:: About this exercise ::
Reproduce the data below line by line, from its first line to the line with "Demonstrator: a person", both included, and nothing past that point.

*** Data segment ***

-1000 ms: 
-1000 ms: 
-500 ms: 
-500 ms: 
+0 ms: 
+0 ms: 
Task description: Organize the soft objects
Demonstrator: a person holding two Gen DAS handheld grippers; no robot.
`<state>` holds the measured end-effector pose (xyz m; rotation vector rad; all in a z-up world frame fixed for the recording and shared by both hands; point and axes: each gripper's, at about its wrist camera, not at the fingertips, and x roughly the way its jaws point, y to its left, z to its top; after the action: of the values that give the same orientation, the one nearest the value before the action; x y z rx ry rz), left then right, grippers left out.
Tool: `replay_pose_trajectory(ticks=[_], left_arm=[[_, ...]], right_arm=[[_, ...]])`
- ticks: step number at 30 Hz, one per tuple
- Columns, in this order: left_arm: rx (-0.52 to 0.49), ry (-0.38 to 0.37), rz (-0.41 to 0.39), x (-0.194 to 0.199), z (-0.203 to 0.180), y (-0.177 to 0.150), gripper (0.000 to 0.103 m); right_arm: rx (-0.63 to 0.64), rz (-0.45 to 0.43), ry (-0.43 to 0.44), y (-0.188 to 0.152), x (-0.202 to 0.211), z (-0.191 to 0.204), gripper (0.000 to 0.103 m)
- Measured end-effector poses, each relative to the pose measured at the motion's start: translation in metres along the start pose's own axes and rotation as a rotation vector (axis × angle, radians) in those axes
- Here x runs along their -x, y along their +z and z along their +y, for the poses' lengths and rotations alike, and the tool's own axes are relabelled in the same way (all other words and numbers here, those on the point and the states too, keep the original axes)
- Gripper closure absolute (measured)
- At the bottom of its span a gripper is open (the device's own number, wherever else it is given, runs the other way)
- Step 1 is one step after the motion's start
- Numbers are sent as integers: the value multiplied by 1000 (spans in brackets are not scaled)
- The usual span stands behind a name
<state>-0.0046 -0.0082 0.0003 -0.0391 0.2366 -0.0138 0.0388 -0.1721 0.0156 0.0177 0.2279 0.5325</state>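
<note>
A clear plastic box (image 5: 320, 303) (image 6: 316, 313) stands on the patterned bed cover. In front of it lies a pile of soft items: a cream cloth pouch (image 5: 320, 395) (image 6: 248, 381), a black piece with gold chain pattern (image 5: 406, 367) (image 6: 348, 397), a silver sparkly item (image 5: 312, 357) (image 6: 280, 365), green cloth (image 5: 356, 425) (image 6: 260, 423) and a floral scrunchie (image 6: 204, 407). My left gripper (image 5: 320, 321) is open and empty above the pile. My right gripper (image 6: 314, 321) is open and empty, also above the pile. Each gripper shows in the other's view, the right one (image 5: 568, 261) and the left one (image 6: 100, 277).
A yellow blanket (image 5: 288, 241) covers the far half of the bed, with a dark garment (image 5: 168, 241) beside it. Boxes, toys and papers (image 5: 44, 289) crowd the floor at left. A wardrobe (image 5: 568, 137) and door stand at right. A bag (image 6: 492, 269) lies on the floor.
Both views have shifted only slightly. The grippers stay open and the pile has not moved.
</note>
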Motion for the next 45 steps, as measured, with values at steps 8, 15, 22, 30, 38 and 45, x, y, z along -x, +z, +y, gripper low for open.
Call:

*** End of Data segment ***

:: Response below ::
-1000 ms: 
-1000 ms: 
-500 ms: 
-500 ms: 
+0 ms: 
+0 ms: 
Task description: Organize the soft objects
Demonstrator: a person holding two Gen DAS handheld grippers; no robot.

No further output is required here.